- Opening Delimiter -
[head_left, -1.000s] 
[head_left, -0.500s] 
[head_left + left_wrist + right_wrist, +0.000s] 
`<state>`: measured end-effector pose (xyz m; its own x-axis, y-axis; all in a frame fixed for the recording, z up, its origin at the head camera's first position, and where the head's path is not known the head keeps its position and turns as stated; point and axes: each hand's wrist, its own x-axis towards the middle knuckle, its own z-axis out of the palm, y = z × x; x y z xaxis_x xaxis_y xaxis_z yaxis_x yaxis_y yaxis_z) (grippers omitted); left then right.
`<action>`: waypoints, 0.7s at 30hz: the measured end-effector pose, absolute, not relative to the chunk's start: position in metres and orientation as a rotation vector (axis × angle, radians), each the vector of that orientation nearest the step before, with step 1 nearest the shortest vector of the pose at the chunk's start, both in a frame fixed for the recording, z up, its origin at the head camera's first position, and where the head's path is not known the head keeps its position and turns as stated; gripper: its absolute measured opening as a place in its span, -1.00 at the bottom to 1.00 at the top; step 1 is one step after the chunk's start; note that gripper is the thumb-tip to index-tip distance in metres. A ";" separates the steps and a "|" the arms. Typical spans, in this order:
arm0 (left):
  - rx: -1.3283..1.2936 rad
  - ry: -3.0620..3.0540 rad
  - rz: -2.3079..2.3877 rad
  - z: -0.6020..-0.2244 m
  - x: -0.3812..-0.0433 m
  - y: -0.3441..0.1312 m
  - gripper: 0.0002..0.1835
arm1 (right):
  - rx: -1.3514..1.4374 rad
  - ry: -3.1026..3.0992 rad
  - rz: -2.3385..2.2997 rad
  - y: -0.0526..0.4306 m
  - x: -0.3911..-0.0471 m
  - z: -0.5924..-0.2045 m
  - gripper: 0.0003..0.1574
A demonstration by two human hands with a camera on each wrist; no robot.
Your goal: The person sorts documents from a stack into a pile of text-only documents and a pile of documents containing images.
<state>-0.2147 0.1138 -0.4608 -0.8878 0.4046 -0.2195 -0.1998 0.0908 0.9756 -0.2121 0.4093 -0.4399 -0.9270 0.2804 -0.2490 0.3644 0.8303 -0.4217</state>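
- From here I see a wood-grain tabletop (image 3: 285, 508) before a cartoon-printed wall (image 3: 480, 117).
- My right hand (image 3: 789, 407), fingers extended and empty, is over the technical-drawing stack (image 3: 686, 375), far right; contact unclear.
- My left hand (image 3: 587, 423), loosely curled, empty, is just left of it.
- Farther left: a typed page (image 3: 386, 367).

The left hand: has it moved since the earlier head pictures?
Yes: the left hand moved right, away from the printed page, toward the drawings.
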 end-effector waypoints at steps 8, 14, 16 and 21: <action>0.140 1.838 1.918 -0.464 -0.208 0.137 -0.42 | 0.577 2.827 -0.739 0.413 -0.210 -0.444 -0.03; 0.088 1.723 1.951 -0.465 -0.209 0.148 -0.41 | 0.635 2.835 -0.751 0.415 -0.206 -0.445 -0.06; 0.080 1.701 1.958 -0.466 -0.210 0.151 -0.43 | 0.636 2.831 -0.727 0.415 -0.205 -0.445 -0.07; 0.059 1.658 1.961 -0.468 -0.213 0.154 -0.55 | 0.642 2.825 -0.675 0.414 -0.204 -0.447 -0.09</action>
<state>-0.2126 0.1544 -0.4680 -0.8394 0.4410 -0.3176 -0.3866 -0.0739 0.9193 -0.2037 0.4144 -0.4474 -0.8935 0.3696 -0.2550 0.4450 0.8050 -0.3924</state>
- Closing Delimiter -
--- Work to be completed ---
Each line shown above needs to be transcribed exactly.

--- Solution below ---
[head_left, -1.000s] 
[head_left, -0.500s] 
[head_left + left_wrist + right_wrist, +0.000s] 
`<state>`: measured end-effector pose (xyz m; its own x-axis, y-axis; all in a frame fixed for the recording, z up, its origin at the head camera's first position, and where the head's path is not known the head keeps its position and turns as stated; point and axes: each hand's wrist, its own x-axis towards the middle knuckle, its own z-axis out of the palm, y = z × x; x y z xaxis_x xaxis_y xaxis_z yaxis_x yaxis_y yaxis_z) (grippers omitted); left then right.
`<action>`: waypoints, 0.7s at 30hz: the measured end-effector pose, absolute, not relative to the chunk's start: position in metres and orientation as a rotation vector (axis × angle, radians), each the vector of that orientation nearest the step before, with step 1 nearest the shortest vector of the pose at the chunk's start, both in a frame fixed for the recording, z up, its origin at the head camera's first position, and where the head's path is not known the head keeps its position and turns as stated; gripper: its absolute measured opening as a place in its span, -1.00 at the bottom to 1.00 at the top; step 1 is one step after the chunk's start; note that gripper is the thumb-tip to index-tip distance in metres. A ";" separates the steps and a "|" the arms. Typical spans, in this order:
arm0 (left):
  - rx: -1.3283..1.2936 rad
  - ry: -3.0620..3.0540 rad
  - rz: -2.3079..2.3877 rad
  - z: -0.6020..-0.2244 m
  - x: -0.3812..-0.0433 m
  - y: -0.3441..0.1312 m
  - gripper: 0.0002..0.1835
arm1 (right):
  - rx: -1.3514..1.4374 rad
  - ry: -3.1026..3.0992 rad
  - rz: -2.3385..2.2997 rad
  - y: -0.0526..0.4306 m
  - x: -0.3911..-0.0471 m
  - z: -0.5924..-0.2045 m
  - gripper: 0.0003..0.1574
A demonstration by two human hands with a camera on each wrist; no robot.
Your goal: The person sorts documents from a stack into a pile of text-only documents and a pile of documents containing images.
<state>-0.2147 0.1138 -0.4608 -0.8878 0.4046 -0.2195 -0.1998 0.0908 0.9756 -0.2121 0.4093 -0.4399 -0.9270 0.2804 -0.2490 0.3644 0.8303 -0.4217</state>
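- From here I see a wood-grain tabletop (image 3: 285, 508) before a cartoon-printed wall (image 3: 480, 117).
- My right hand (image 3: 789, 407), fingers extended and empty, is over the technical-drawing stack (image 3: 686, 375), far right; contact unclear.
- My left hand (image 3: 587, 423), loosely curled, empty, is just left of it.
- Farther left: a typed page (image 3: 386, 367).

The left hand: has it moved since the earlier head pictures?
Yes: the left hand moved right, away from the printed page, toward the drawings.
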 end-effector waypoints at steps 8, 14, 16 and 21: <action>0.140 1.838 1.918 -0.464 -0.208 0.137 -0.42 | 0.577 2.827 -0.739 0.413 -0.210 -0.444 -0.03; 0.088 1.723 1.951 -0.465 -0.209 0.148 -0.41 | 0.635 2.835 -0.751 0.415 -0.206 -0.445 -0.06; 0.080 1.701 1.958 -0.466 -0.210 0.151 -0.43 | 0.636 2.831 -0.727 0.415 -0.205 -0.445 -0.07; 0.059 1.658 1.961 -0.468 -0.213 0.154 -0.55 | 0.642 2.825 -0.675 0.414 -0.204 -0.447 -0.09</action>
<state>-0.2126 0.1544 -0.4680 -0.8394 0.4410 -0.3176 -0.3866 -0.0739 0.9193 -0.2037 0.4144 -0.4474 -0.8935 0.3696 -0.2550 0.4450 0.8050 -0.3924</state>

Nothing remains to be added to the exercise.